That’s according to a new NPR/PBS NewsHour/Marist poll, which found that 42% are unsure who to believe. While just 26% believe Kavanaugh, the share of people who believe Ford is not much higher at 32%.
But this does mark a shift from Anita Hill’s 1991 allegation of sexual misconduct against then-Supreme Court nominee Clarence Thomas. At the time, an NBC/Wall Street Journal poll found that 40% believed Thomas compared to just 24% in support of Hill.
A majority of those polled care about the matter, with 58% saying they plan to follow Thursday’s hearing and the ensuing process closely or very closely.
The data is particularly telling when balancing Ford’s allegation with whether Kavanaugh should be confirmed.
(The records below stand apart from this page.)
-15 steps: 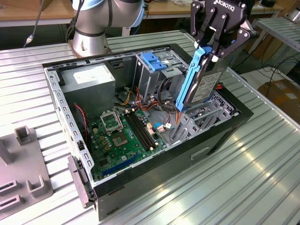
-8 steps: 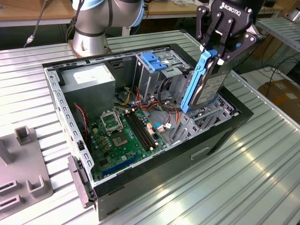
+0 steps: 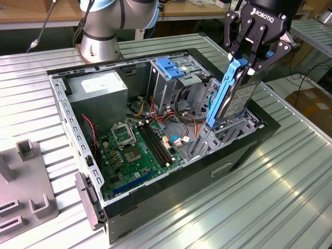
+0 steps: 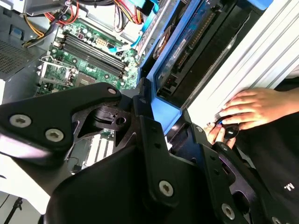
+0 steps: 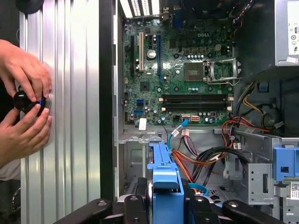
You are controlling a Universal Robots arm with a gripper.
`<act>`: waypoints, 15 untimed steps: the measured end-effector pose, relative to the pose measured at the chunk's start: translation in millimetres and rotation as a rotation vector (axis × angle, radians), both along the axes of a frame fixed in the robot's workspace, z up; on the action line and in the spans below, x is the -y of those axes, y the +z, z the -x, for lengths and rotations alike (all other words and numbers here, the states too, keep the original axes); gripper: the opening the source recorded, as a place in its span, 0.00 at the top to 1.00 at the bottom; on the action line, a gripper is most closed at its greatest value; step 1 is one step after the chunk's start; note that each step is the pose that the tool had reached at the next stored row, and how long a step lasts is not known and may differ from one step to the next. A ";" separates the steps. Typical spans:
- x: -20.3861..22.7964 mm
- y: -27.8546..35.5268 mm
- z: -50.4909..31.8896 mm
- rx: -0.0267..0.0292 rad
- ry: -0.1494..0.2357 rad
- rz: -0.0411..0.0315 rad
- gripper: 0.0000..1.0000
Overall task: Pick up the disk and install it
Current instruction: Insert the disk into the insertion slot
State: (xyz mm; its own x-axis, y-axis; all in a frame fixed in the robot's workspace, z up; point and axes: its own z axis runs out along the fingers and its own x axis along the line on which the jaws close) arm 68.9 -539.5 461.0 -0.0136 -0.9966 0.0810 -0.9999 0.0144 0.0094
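The gripper (image 3: 247,65) has its jaws closed on the upper end of the disk (image 3: 236,101), pinching it from both flat sides. The disk stands almost upright with a slight tilt, its blue rail facing the exterior view's left. Its lower end dips into the metal bay at the front corner of the open computer case (image 3: 207,171), while most of it rises above the case rim.

The case lies on its side on the ribbed metal surface (image 3: 270,207). Inside it are:
- a green motherboard (image 3: 137,148)
- a grey power supply (image 3: 101,91)
- a tall drive cage topped by a blue latch (image 3: 168,67)
- loose red, orange and yellow cables (image 3: 179,111)

In the first wrist view, a person's hands (image 5: 25,133) rest on the surface beside the case, pinching a small black round object (image 5: 23,100). A grey fixture (image 3: 39,205) sits at the exterior view's left, well apart from the case.
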 end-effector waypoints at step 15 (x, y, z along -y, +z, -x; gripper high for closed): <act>0.4 -11.9 -2.7 -0.0003 -0.016 0.0027 0.63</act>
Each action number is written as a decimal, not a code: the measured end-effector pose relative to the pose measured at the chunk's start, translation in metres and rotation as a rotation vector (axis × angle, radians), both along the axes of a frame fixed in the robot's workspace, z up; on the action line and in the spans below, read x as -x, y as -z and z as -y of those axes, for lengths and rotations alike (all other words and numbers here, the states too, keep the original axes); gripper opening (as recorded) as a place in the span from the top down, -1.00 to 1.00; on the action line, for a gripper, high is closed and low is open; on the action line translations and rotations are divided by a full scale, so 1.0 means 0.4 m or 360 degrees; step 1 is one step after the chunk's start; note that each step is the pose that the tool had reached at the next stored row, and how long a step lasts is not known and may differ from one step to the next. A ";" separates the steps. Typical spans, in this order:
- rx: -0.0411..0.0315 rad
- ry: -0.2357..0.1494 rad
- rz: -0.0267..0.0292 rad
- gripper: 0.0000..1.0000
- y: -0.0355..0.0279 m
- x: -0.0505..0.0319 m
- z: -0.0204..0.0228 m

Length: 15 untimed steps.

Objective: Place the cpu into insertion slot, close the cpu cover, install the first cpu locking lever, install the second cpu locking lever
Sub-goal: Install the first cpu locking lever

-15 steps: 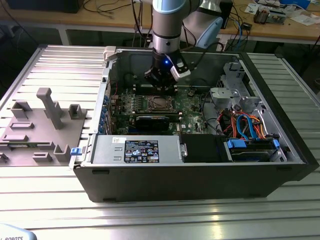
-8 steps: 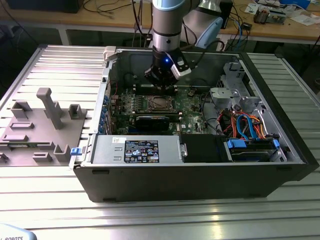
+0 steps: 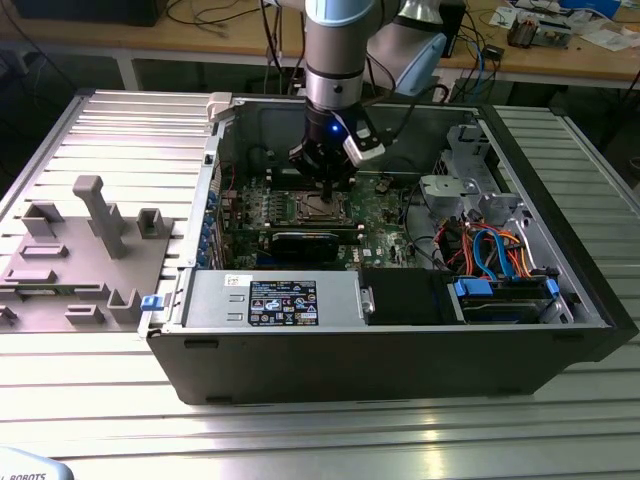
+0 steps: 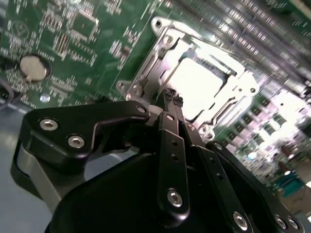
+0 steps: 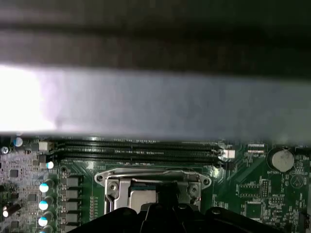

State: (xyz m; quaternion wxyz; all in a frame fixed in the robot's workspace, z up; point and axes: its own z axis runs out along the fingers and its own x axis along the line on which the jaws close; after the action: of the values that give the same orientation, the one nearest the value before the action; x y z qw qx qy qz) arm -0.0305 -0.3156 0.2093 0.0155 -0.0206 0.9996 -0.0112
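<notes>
Exterior view: open computer case (image 3: 400, 330) lies on a ribbed metal table (image 3: 300, 430); arm (image 3: 340, 50) comes down into it from above.
Gripper position: gripper (image 3: 328, 183) hangs just over the socket area of the green motherboard (image 3: 380, 200), near the middle of the case.
Gripper state: in the second wrist view the gripper (image 4: 171, 99) has its two black fingers (image 4: 170, 141) brought together, tips meeting in a narrow point; nothing visible between them.
Tip contact: tips sit at the near edge of the socket frame; touching or just above it, cannot tell.
Cpu: pale silvery square (image 4: 197, 82) lying flat in the socket, seen through the frame's window in the second wrist view.
Insertion slot: metal-rimmed recess (image 5: 150, 187) on the board; part of it hidden behind the gripper body in the first wrist view.
Cpu cover: silvery frame plate (image 4: 214, 73) lies down flat around the chip, window over its face.
Locking levers: a thin wire bar (image 5: 146, 171) runs along the far edge of the frame in the first wrist view; latched or not, cannot tell.
Board surroundings: long black memory slots (image 5: 136, 150) just beyond the socket; round coin cell (image 4: 33, 68) off to one side, well apart from the socket.
Table, exterior view's left: grey fixture block (image 3: 90, 250) with upright posts, beside the case.
Case, exterior view's right: bundle of blue and orange cables (image 3: 495, 250) by the drive bay.
</notes>
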 end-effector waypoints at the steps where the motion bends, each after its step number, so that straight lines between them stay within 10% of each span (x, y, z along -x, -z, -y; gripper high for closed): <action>1: 0.0004 0.0000 0.00001 0.79 0.000 0.000 0.005; 15: 0.0055 0.0000 0.00003 0.79 -0.007 0.000 0.024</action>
State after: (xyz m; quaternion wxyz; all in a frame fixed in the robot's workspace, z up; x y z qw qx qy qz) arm -0.0305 -0.3253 0.2121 0.0153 -0.0209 0.9993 -0.0286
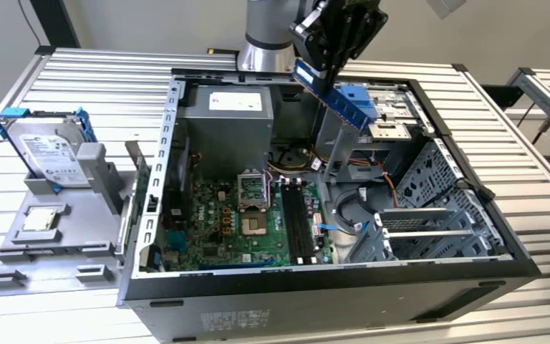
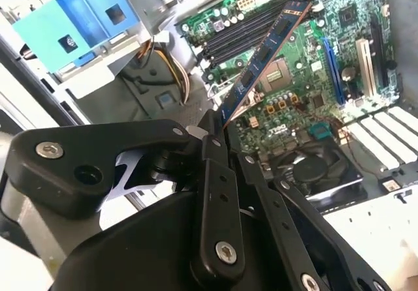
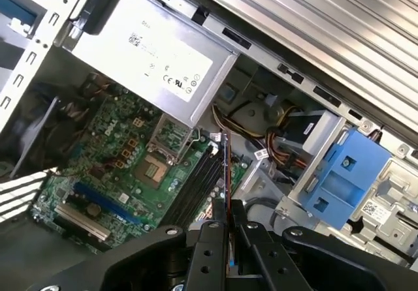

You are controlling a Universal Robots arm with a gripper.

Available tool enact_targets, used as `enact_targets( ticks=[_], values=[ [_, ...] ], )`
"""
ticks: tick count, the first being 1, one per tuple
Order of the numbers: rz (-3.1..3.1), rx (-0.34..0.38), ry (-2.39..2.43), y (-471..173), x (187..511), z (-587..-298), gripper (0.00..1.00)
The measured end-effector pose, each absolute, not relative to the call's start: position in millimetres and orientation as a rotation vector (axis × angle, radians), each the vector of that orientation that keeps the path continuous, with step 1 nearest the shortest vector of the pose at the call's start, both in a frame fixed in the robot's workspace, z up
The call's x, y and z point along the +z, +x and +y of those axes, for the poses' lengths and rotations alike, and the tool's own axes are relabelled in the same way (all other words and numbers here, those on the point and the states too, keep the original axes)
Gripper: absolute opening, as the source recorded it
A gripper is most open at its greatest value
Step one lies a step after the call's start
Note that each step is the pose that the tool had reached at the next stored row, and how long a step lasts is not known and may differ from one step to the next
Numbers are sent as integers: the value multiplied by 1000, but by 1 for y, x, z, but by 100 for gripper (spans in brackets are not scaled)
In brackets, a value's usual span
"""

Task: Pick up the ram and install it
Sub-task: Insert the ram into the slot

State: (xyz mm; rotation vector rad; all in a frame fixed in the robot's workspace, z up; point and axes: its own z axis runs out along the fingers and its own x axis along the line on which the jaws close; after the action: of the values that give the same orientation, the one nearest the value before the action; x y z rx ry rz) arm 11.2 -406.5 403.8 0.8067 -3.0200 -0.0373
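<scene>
My black gripper (image 1: 328, 68) hangs over the open computer case (image 1: 160, 179), shut on one end of the ram (image 1: 337, 100). The ram is a long thin blue-green stick, held tilted in the air with its free end pointing down into the case. In the second wrist view the ram (image 2: 264, 53) juts out from between the fingers of the gripper (image 2: 223, 137) above the green motherboard (image 2: 307, 89). In the first wrist view the ram (image 3: 225, 167) is edge-on, a thin line above the black memory slots (image 3: 196, 186). The slots (image 1: 299, 215) lie below, apart from the stick.
A silver hard drive with blue brackets (image 1: 51, 154) stands on a grey fixture (image 1: 46, 251) at the exterior view's left. Inside the case are the grey power supply (image 1: 227, 122), a blue drive caddy (image 1: 366, 100), loose cables (image 1: 351, 208) and a perforated drive cage (image 1: 437, 208).
</scene>
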Motion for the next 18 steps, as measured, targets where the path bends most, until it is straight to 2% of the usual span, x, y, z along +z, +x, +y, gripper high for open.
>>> enact_targets(
  ticks=[18],
  values=[
    [-3037, -38, 741, 11, 404, -406, 0]
  ],
)
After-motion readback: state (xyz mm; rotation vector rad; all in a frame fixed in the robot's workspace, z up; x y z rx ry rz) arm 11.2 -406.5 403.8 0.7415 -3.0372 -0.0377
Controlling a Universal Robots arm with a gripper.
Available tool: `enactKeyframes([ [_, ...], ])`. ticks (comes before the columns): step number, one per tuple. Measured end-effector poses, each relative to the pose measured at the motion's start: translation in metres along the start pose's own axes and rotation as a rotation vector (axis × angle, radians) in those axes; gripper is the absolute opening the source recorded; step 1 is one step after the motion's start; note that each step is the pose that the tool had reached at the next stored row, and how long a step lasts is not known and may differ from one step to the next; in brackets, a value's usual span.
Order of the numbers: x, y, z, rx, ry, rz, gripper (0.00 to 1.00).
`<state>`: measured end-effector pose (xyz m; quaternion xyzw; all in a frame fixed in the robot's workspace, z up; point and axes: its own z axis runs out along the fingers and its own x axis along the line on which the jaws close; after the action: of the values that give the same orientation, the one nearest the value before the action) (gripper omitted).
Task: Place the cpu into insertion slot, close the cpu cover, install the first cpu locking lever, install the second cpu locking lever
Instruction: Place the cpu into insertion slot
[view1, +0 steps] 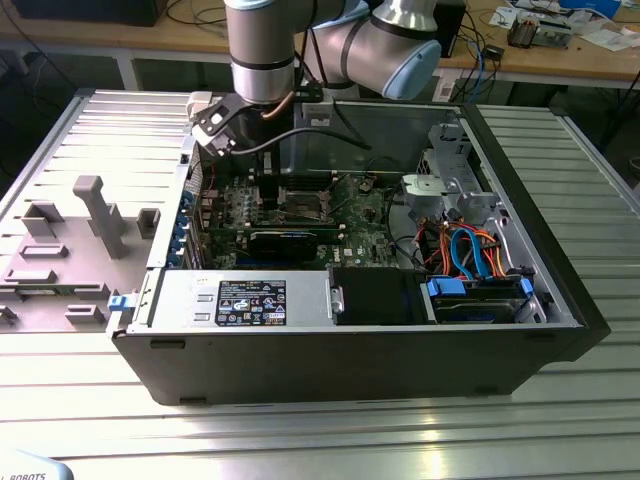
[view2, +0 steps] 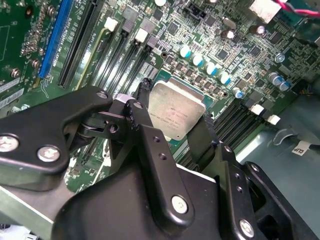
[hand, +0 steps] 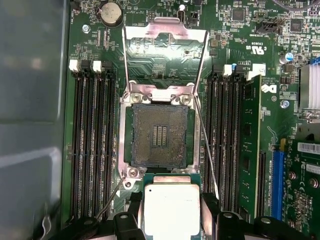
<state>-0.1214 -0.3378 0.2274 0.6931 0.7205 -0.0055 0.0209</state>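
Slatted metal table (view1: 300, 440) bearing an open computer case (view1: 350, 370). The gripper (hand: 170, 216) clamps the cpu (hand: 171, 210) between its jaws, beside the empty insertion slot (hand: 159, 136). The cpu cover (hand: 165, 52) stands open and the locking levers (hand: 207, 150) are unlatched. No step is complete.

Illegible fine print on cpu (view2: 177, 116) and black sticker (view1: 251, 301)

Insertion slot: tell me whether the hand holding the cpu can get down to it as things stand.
Probably yes. The hand grips the cpu close to the slot. The cover stands flipped open away from it, so the recess lies bare with nothing over it.
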Motion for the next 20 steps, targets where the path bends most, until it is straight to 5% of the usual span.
enactKeyframes([
  [11, -0.0003, -0.0028, -0.0126, -0.0070, 0.0014, 0.000, 0.55],
  [20, -0.0010, 0.0037, -0.0124, -0.0050, 0.0046, 0.000, 0.55],
])
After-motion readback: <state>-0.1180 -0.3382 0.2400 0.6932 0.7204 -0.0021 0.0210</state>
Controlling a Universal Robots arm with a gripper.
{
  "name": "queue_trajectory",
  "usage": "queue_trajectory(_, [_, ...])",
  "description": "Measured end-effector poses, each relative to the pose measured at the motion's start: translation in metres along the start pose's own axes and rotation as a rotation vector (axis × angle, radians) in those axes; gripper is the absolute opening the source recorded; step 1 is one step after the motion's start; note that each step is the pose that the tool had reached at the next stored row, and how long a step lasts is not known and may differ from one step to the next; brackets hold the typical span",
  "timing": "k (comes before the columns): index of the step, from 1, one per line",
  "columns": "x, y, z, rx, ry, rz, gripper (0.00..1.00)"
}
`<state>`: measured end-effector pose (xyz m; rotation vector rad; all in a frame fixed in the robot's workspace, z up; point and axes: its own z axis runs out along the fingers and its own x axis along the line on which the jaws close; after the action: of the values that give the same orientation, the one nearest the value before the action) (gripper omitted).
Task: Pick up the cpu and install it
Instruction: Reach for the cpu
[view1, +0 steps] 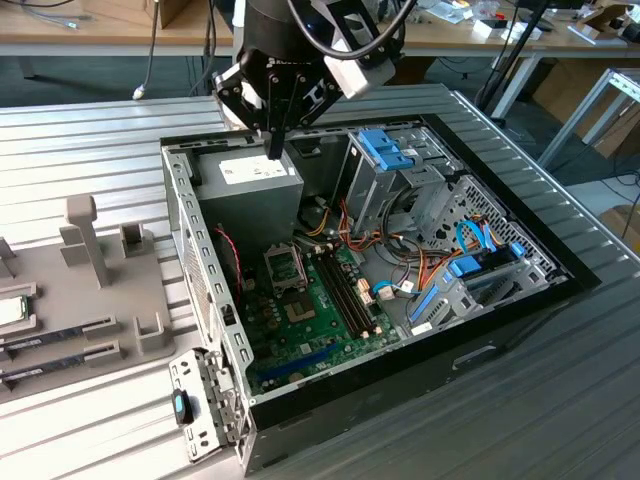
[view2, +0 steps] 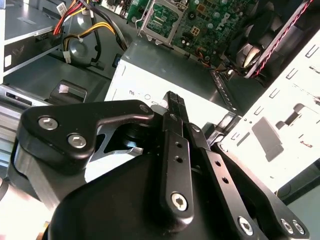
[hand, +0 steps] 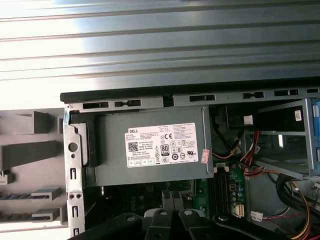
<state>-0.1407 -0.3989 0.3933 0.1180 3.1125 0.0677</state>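
Black gripper – mine – hanging above the far left corner of the open computer case, fingertips just over the top plate of the grey power supply. Fingers: pressed together with nothing between them, as the second wrist view shows at the tip, where the two ribbed pads meet over the white label of the power supply. Item one, the cpu: silvery top with a thin green rim, lying flat on the grey fixture tray at the exterior view's left edge, well apart from me and outside the case. Item two, two long dark memory sticks, lying on the same tray just nearer than the cpu. Item three, the socket: a square metal frame on the green motherboard, sitting just nearer than the power supply inside the case, also seen past my fingers in the second wrist view. Item four, a drive cage with blue tabs, to the exterior view's right of me. Item five, the ribbed metal table – bearing case and tray alike. In the first wrist view the labelled power supply lies directly beneath me.
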Motion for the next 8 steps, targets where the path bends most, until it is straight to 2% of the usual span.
queue_trajectory(8, [0.0040, -0.0003, -0.0001, 0.0000, 0.0000, 0.000, 0.11])
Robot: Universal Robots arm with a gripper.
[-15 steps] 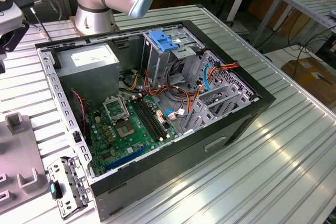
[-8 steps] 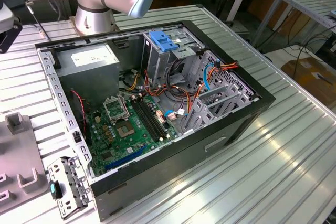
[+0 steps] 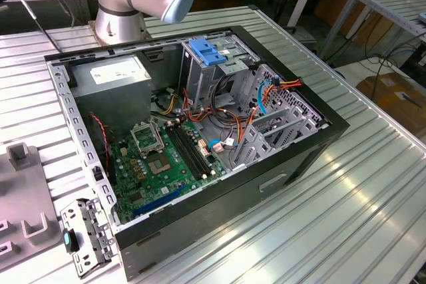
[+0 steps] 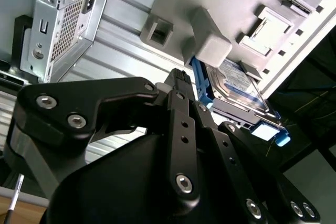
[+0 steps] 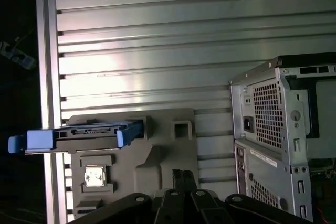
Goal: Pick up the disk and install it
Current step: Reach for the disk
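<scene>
The disk is a silver drive with blue side rails, standing on edge in a grey moulded fixture on the slatted table. In the second wrist view its labelled face shows behind a grey block of the fixture. My gripper hangs over the fixture, apart from the disk and off to one side of it. Its two black fingertips sit together with nothing between them, and the gripper looks the same in the second wrist view.
An open computer case lies on the aluminium table, with a motherboard, cables, a grey power supply and a metal drive cage topped by a blue latch. The case's rear panel stands near the fixture. The arm's base rises behind the case.
</scene>
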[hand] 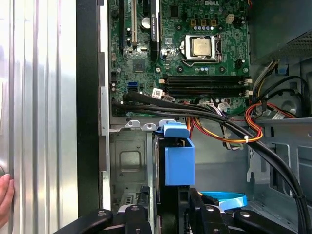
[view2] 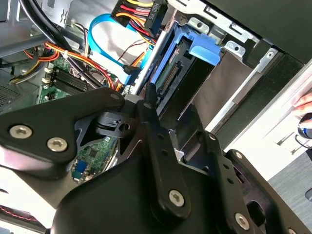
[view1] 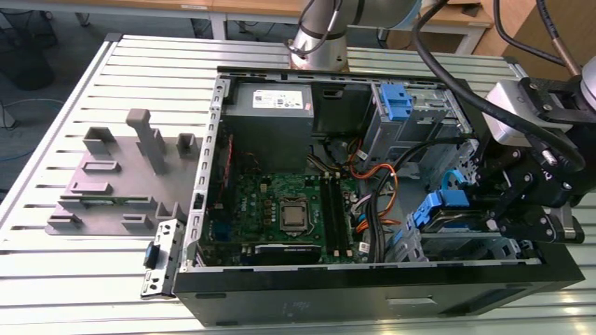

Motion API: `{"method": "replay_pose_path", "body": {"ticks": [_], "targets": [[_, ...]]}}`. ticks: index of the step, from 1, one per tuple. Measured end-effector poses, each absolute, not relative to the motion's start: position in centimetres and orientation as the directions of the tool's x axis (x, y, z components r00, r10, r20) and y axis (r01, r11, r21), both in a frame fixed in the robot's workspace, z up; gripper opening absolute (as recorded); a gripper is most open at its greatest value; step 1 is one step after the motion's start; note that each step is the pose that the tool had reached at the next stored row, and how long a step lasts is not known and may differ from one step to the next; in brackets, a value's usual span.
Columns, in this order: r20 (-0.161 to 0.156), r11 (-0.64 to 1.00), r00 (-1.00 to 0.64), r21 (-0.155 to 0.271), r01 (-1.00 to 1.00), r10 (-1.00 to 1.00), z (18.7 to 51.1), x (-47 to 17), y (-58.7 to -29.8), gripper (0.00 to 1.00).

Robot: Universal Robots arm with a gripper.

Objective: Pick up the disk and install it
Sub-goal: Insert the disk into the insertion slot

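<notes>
**The gripper [view1: 470, 192] held the disk [view1: 436, 209] clamped at the case's [view1: 373, 287] four o'clock.**
Any tilt risked jamming it in the bay [view1: 475, 249].

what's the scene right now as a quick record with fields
disk: flat metal hard disk with blue plastic rails, edge-on at the grey metal drive bay
gripper: black robot gripper, jaws shut on the disk
case: open black computer case, green motherboard exposed
surface: ribbed aluminium table
aside: grey plastic fixture on the table, outside the case
</notes>
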State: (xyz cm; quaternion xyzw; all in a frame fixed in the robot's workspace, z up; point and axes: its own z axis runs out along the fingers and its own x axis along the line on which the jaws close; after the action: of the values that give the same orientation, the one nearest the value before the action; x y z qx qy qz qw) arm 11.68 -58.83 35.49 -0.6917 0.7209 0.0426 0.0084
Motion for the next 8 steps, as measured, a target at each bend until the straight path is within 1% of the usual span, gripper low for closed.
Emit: {"method": "replay_pose_path", "body": {"ticks": [6, 7, 8], "targets": [[-0.071, 0.039, -0.043, 0.050, -0.998, -0.997, 35.49, 11.68, -58.83, 0.43], [-0.071, 0.039, -0.043, 0.050, -0.998, -0.997, 35.49, 11.68, -58.83, 0.49], [-0.071, 0.039, -0.043, 0.050, -0.998, -0.997, 35.49, 11.68, -58.83, 0.49]]}}
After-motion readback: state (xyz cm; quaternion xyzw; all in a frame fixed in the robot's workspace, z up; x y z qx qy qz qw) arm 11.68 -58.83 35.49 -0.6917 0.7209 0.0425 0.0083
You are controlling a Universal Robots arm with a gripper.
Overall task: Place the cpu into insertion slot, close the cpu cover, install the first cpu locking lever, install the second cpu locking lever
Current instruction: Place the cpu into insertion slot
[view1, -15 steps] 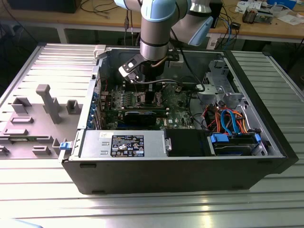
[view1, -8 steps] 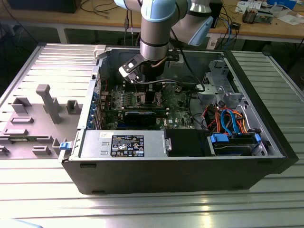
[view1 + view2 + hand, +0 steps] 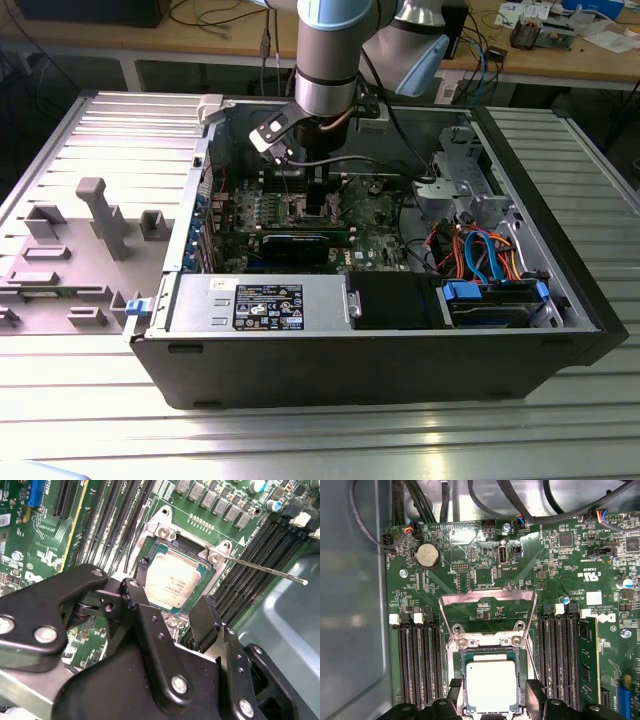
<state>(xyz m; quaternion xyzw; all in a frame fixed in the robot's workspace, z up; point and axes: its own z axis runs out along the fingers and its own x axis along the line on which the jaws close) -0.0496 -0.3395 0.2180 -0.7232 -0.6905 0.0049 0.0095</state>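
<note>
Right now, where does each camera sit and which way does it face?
Exterior view: off the arm, looking down into the open computer case; the arm reaches in.
First wrist view: on the arm, squarely facing the green board; the open claw straddles the cpu.
Second wrist view: on the arm, slanting past the claw's black links.
Both wrist views share the cpu in its insertion slot.

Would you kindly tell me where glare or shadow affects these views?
In the first wrist view, glare whitens the cpu; in the second wrist view the cpu is bright but less washed; in the exterior view, reflections streak the table.
</note>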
Fifty-nine percent of those polled overall believe that if Ford’s allegation is true, Kavanaugh should not be confirmed to the Supreme Court. Meanwhile, a majority of Republicans are indifferent to the veracity of Ford’s claim—54% believe that Kavanaugh should be confirmed even if Ford’s allegations are true.
Independent to whether Ford is telling the truth, however, 43% oppose Kavanaugh’s nomination, while 38% support it.
But Kavanaugh’s nomination carries weight for voters beyond the Supreme Court bench: 37% of those polled said that they are more likely to vote for someone in November who opposes Kavanaugh’s nomination. Meanwhile, 32% say they would support someone who is in favor of his nomination, and 27% claim Kavanaugh’s nomination makes no difference to their voting choices.